→ ABOUT THIS TASK: Which lines of the data below contain "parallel"? Please show them all.

→ MATERIAL FOR THIS EXERCISE:
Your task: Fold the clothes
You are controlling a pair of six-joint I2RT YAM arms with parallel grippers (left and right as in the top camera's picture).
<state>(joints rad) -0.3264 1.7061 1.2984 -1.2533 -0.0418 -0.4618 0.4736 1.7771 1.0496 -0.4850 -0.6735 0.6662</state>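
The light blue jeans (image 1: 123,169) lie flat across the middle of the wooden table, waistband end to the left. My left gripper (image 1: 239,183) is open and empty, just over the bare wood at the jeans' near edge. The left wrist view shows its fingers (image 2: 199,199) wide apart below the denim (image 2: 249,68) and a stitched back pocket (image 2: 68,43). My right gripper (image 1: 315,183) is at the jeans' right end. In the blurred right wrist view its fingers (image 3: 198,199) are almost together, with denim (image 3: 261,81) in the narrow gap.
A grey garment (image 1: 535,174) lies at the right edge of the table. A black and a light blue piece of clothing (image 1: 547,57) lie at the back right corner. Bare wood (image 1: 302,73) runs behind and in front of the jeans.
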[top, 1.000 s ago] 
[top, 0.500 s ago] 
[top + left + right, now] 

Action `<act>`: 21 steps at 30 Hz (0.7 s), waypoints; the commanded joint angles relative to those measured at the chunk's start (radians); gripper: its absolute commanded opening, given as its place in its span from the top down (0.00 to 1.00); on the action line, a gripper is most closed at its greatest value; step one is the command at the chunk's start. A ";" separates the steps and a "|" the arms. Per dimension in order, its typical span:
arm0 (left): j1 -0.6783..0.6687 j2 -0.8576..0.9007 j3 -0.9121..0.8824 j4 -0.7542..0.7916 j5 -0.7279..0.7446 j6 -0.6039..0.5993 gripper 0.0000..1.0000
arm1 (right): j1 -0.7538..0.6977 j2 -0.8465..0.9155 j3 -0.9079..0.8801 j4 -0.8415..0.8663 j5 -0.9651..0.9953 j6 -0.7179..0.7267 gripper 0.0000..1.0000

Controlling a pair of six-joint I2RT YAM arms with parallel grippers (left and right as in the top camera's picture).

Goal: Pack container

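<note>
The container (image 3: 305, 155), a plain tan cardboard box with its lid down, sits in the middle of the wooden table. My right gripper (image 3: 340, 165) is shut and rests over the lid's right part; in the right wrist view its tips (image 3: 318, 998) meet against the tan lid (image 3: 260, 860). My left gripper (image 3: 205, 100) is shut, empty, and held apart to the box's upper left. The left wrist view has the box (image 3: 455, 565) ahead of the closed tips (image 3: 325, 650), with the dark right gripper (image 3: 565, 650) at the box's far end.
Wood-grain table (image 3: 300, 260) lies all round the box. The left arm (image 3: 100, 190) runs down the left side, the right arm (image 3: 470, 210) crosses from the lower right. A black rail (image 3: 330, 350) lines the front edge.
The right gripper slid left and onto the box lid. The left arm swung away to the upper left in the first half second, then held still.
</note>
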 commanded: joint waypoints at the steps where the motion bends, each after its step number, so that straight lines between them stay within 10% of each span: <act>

→ RESPONSE TO THIS TASK:
You are controlling a pair of six-joint I2RT YAM arms with parallel grippers (left and right as in the top camera's picture).
Controlling a pair of six-joint I2RT YAM arms with parallel grippers (left and right as in the top camera's picture).

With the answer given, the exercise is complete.